Antec P180 Review, Part 2: The Whole Nine Yards@ 2005/07/07
# AOpen i915Ga-PLF motherboard
# Intel 660 3.6 GHz processor, rated 115W TDP by Intel with a calculated Maximum Power of 148W; overclocked to 3.8 GHz
# 1 GB OCZ Gold PC4000 DDR SDRAM (2 x 512 MB sticks)
# Scythe Ninja CPU heatsink
# AOpen Aeolus 6800GT DVD256MV VGA card, thanks to AOpen
# Western Digital Raptor 74GB hard drive
# Samsung CD-RW drive
# Seasonic S12-430 430W power supply
* AMD Athlon 64 3500+ (Winchester core)
* DFI LanParty UT nF4-D motherboard
* 2 x 512mb OCZ PC4000 DDRAM
* Arctic Cooling Silencer 64 Ultra TC heatsink/fan
* AOpen Aeolus 6600GT-DV128 PCIe video card
* Nexus 80 fan at 12V on Zalman fan bracket over VGA card
* Antec Phantom 350 fanless power supply
* 2 x Maxtor Diamondmax 10 300G drives in RAID 0, mounted in lower HDD cage
* Nexus 120 fan at 7V in PSU chamber
* Antec P180 case
The Antec P180 is designed for quiet computing, and based on this criterion alone, it delivers handsomely. The separate PSU/HDD chamber works very well, and ensures that most power supplies will not ramp up except with exceptionally powerful systems under very high loads. This feature is unique, and allows a much wider variety of power supplies to be used for a quiet system. Any power supply that is quiet at idle but ramps up too quickly under load can probably remain very quiet in the P180.
Antec's silicone grommets are soft enough to reduce HDD vibration greatly, and the composite panel construction ensures that any remaining vibration is unlikely to cause resonance. These features make hard drive suspension unnecessary in the P180, making it much easier to build a quiet system and increasing the range of hard drives that can be used. As you should have heard in one of the sound recordings above, even the loud seeks of the WD Raptor stayed well-muted in the P180.
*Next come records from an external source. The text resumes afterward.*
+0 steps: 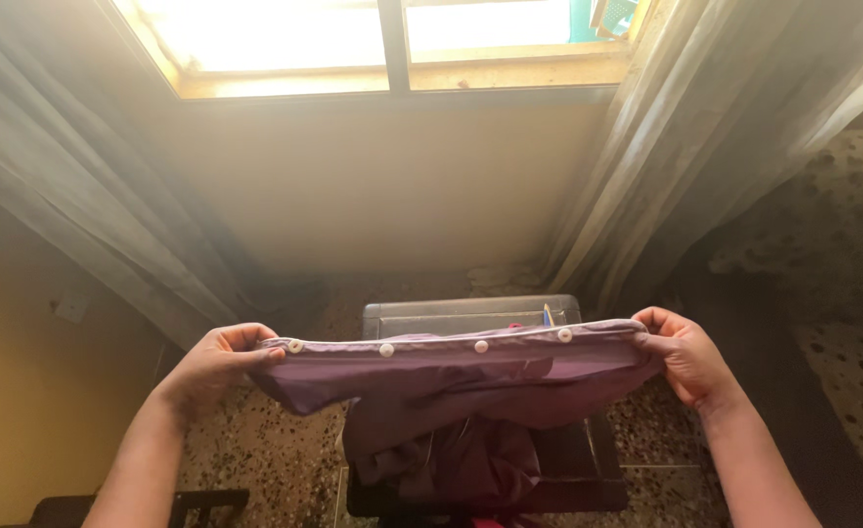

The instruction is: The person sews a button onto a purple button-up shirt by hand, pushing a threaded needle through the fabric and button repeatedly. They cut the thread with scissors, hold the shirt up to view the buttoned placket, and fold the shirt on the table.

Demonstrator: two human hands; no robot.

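Note:
A purple garment (451, 381) with white buttons along its top edge is stretched out flat between my two hands. My left hand (218, 362) pinches its left end, and my right hand (687, 354) pinches its right end. The rest of the cloth hangs down in folds onto a dark plastic chair (470, 315) below, which it partly hides.
A window (392, 39) with bright light sits above a pale wall. Grey curtains (79, 196) hang on both sides, the right one (676, 147) drawn aside. The floor (265, 460) is speckled stone. A dark spotted surface (842, 254) lies at the right.

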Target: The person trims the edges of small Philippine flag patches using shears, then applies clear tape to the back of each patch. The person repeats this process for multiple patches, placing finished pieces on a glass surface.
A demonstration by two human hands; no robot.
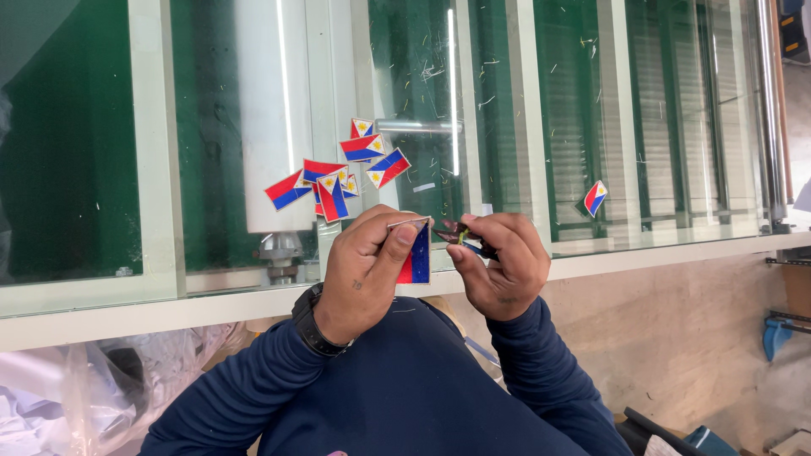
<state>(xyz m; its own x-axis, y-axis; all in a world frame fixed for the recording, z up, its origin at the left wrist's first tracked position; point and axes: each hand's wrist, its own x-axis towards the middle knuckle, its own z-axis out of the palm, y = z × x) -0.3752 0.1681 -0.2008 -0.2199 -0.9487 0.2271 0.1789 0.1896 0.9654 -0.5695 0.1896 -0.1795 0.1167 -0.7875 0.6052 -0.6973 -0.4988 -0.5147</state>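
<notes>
- Two hands meet in the middle of the view, and much of what they hold is covered: the left hand (pixel 365 274) hides most of the flag patch (pixel 416 257) behind its thumb and fingers, so only the lower strip shows.
- What the right hand (pixel 498 263) pinches is hard to make out: a small dark tool (pixel 456 232), perhaps snips, with a bit of blue below it; its fingers are closed tight around it.
- Left hand's thumb and forefinger are closed on the patch's top edge, the patch hanging down from the pinch.
- Seen part of the patch is half red, half blue, with a thin pale border and a straight lower edge.
- The tool's tip sits just beside the patch's upper right corner; whether it touches cannot be told.
- A black wristwatch (pixel 314 325) sits on the left wrist, below the grip, and dark blue sleeves (pixel 541 371) run down out of view.
- Above and left of the grip lies a loose pile of finished patches (pixel 338 173), red, blue and white with yellow marks, overlapping on a glass table top (pixel 524 127).
- One single patch (pixel 596 197) lies well apart, up and to the right of the hands.
- Under the glass, green panels and a white roller (pixel 270 118) show through, dotted with thread scraps.
- Crumpled clear plastic (pixel 76 388) is cut off at the lower left.
</notes>
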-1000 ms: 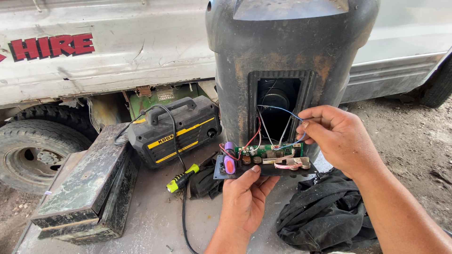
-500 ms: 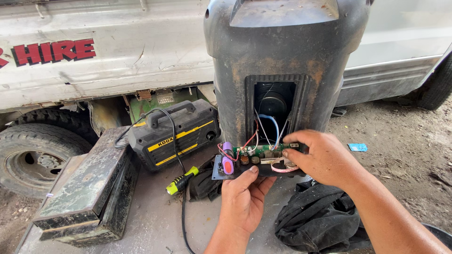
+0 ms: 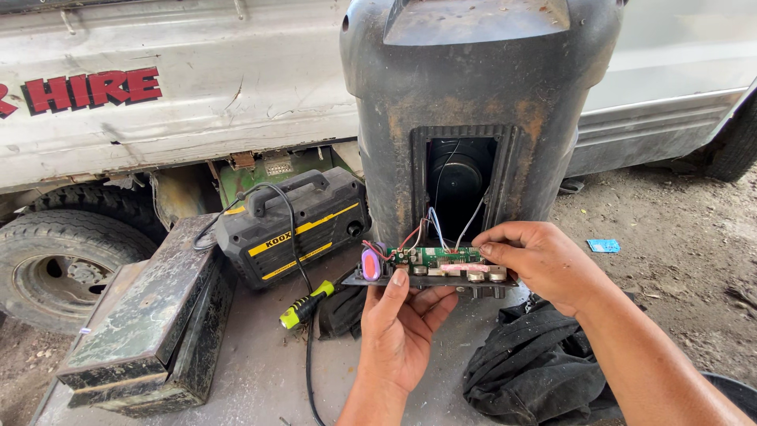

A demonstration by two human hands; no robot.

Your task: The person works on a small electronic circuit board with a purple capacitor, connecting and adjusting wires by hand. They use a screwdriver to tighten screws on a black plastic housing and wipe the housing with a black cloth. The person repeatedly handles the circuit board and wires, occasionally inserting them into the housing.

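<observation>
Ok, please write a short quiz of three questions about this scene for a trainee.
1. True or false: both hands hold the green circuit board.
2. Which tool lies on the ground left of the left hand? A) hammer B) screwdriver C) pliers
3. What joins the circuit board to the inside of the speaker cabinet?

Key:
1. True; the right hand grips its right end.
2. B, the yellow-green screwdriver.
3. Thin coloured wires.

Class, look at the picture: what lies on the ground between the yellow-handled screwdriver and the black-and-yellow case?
In the head view, a black cable runs between the black-and-yellow case and the yellow-handled screwdriver, over bare concrete.
</observation>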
Last but not least, the dual fan configuration at the rear of the case provides CPU cooling at least as good as any conventional case for any system that locates the CPU socket near the top rear corner of the board — most of them. There probably aren't many cases capable of cooling a 3.8 GHz Prescott processor passively, even with a heatsink as capable as the Scythe Ninja. The bulk of the testing in the P180 was done with just one of the provided 120mm TriCool fans on Low, with very good results. One can imagine the level of cooling that is available if both fans are brought into play at mid or high speed, although this configuration would not be quiet.
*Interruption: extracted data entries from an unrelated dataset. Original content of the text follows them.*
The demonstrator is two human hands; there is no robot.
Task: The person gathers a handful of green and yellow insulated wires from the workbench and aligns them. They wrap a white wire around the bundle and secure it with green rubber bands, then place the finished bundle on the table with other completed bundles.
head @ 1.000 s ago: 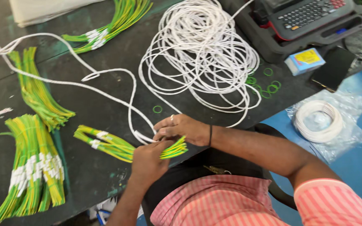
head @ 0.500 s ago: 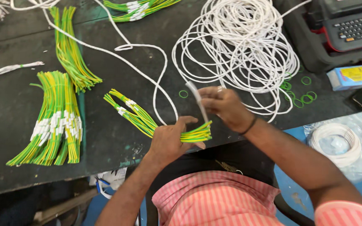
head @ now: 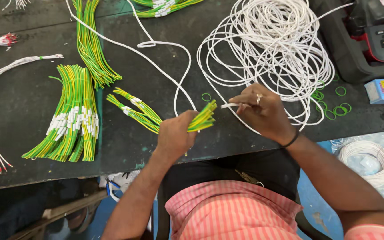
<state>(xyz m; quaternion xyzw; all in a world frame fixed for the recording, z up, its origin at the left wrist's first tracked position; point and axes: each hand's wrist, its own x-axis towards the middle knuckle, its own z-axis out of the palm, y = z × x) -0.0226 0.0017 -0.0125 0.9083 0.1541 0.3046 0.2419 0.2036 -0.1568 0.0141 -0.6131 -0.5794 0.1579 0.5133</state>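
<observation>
wire bundle (head: 144,112) on table (head: 27,106), in left hand (head: 174,135) | right hand (head: 263,113) right of it | cable coil (head: 272,49) behind | label printer (head: 378,35) far right

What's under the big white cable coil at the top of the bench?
Under the white cable coil the dark bench top shows through the gaps between loops. Small green rings lie by its lower right edge. Whether more rings lie beneath the dense middle strands cannot be seen.
</observation>
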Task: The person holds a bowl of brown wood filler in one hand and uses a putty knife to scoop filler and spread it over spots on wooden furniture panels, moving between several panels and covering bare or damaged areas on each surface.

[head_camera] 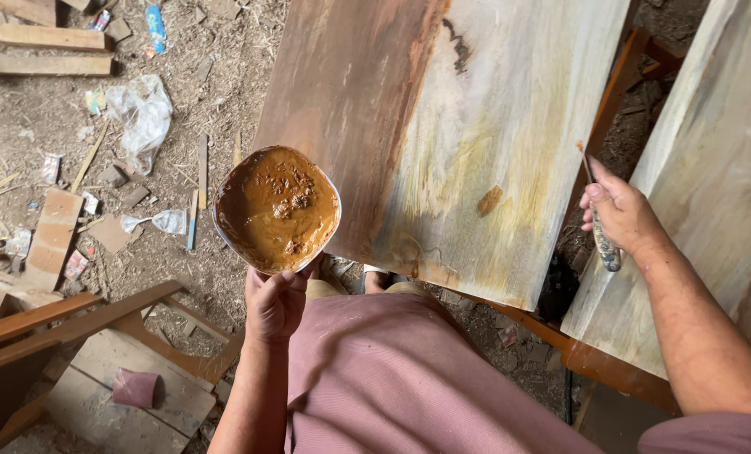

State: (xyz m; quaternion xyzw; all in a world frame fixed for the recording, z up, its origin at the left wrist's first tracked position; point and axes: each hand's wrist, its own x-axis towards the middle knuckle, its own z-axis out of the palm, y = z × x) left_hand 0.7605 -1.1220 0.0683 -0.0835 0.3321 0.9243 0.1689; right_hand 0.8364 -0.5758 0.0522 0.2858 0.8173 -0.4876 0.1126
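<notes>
right hand [619,212] | brush [600,225] upright, tip up | left hand [275,303] | bowl [276,208]

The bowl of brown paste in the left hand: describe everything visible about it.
The shallow, pale-rimmed bowl with rounded corners holds thick, glossy orange-brown paste smeared up its inner walls, with a few darker lumps near the middle. It is tilted so its open face turns toward the camera. The left hand supports it from below, its grip closed on the lower rim with the thumb over the edge. It is held above the littered dirt floor, beside the left edge of the wide stained wooden plank; whether they touch is unclear.
</notes>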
The VGA duct does not provide very good cooling to the VGA card. Even without the duct this area of the case doesn't seem to "breathe" as well as the SLK3000B. The VGA duct does not match the rest of the case: The complexity of its installation is at odds with the smooth sliding drive cages, and its tendency to resonate disrupts the copious attention paid to noise-reduction everywhere else. I cannot think of any configuration where I would not remove the duct entirely. Anyone planning to build a quiet gaming rig should find — or mod — a VGA card that is quiet in its own right. Any VGA card would probably be best served by using a Zalman fan bracket with a quiet 80mm or 120mm fan instead of the duct.
The other drawbacks of the P180 are easier to handle. The difficult cable management that results from the unusual position of the power supply is well compensated by the benefits of isolating the power supply from the rest of the system and is a requirement of the design rather than an engineering oversight. Likewise, the complexity of the installation is due to the dual-chamber layout of the case.
The P180 is not a beginner's case. In the right hands, it has the potential to outdo almost any other case on the market in terms of noise and thermals, but some knowledge of thermodynamics and acoustics is necessary to get the most out of it. A beginner may be luckier with the P180 than another case because the choice of hard drive and power supply are less crucial, but the cable installation will take a fair bit of time.
To conclude: The P180 has more potential for silencing than any other case I have ever encountered. Although some benefits, such as the damped panels, can be appreciated by anybody, the true power of this case will be felt most by the experienced user who knows how to take advantage of its many unique features. About the only thing you might add to a quiet build in this case is a bit of acoustic damping foam to cut the last bit of sonic reflections inside the case. No doubt the hardcore silencers will still find ways to modify and improve this case, but the average user will find that this case provides a quality of noise that is unachievable in any other case without modification.